Inteligencia Artificial: ¿Un Camino Hacia la ‘Masonería Artificial’?

El concepto de inteligencia viene siendo ampliamente debatido desde diferentes ámbitos y su evolución conceptual no ha dejado de generar diferentes sin sabores en muchos estudiosos del tema al punto que pasamos de tener una sola inteligencia a tener múltiples inteligencias.

Podríamos considerar que la expresión inteligencia artificial surge del planteamiento del matemático Alan Turing acerca de si las máquinas pueden pensar. En su momento no pasó de ser más que una discusión filosófica, tal vez, soportada con algunos experimentos más teóricos que prácticos. No obstante, desde la antigüedad ya se habían planteado diferentes problemas y soluciones, que desde un enfoque actual podrían considerarse problemas y soluciones que son abordados desde la perspectiva del campo de la inteligencia artificial. Así, la inteligencia artificial pasó de ser una pregunta retórica a ser todo un campo de desarrollo de la ingeniería de nuestros días con sus propias teorías, conceptos (muchos de ellos homologados desde el mundo biomédico) e infinidad de aplicaciones que son tan solo limitados por la inteligencia misma.

Desde un punto de vista un poco más práctico, la inteligencia artificial busca, a través de diferentes algoritmos, esto es, líneas de código programadas en un computador (cerebro), emular de alguna forma el comportamiento humano o al menos la forma cómo éste puede responder ante ciertos estímulos percibidos del ambiente y del entorno.
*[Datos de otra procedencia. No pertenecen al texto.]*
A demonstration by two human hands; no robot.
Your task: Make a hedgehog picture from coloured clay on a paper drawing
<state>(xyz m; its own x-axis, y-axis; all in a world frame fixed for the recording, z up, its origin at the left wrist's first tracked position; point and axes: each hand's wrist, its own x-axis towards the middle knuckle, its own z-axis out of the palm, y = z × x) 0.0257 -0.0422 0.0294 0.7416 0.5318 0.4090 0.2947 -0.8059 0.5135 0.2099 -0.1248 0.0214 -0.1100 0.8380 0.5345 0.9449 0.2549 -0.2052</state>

Para ello se definen bases de conocimiento, árboles de decisión, segmentos de código (llamados funciones) que interactúan a través de diferentes parámetros y resultados con otras funciones haciendo sinapsis y generando resultados que pueden ser iterados, comparados, depurados, etc. hasta encontrar una respuesta o solución óptima.

Bajo la premisa que la evolución de la inteligencia y del conocimiento humano se ha basado en actividades de imitación, emulación, comparación, depuración e iteración hasta encontrar respuestas que satisfagan las necesidades del momento, ¿podríamos considerar realmente que las máquinas capaces de tener comportamientos como los ya mencionados, son inteligentes? O ¿acaso es el ser humano tan predecible y sistémico que se podría realmente codificar su inteligencia? Desde mi perspectiva, las dos preguntas son parcialmente ciertas y la certeza estará dada por el marco o límites de acción que se otorguen al momento de definir los algoritmos inteligentes. Con esto quiero decir que, por ejemplo, una inteligencia artificial con capacidad para redactar notas deportivas posiblemente no sea buena para redactar cuentos infantiles más allá de que el resultado final sea un escrito con el mismo número de palabras. Sin duda alguna esto nos devuelve a la discusión de las inteligencias múltiples y no debemos olvidar que hoy día desde las iluminación de los edificios, algunos sistemas de transporte, la bolsa de valores y muchos sistemas más cuentan con ‘inteligencias artificiales’.

Considerando una primera y simple definición de la Mas.·. como un método para el crecimiento y enriquecimiento del ser, ¿podríamos llegar a pensar que dicho método es digitalizable o programable al punto de empezar a construir una ‘masonería artificial’? Siendo V.I.T.R.I.O.L. un ejercicio recurrente de revisión, iteración, depuración y comparación para mejorar nuestras respuestas ante los estímulos internos y externos de cara a alinear nuestro comportamiento y descubrir la piedra bruta, ¿podríamos suponer que las máquinas poseen y ejecutan su propio V.I.T.R.I.O.L.? De hecho y según lo mencionado previamente, los algoritmos inteligentes ya ejecutan este tipo de actividades para optimizar y producir una mejor respuesta y solución de los problemas para los cuales han sido desarrollados y que en algunos casos, sus soluciones son mejores que las producidas por el mismo ser humano.

De cualquier forma la evolución y revolución tecnológica nos sigue presentando posibilidades y situaciones que ameritan una mirada crítica y una delimitación clara de su accionar de cara a evitar ambigüedades y confundir el rol de cada quien.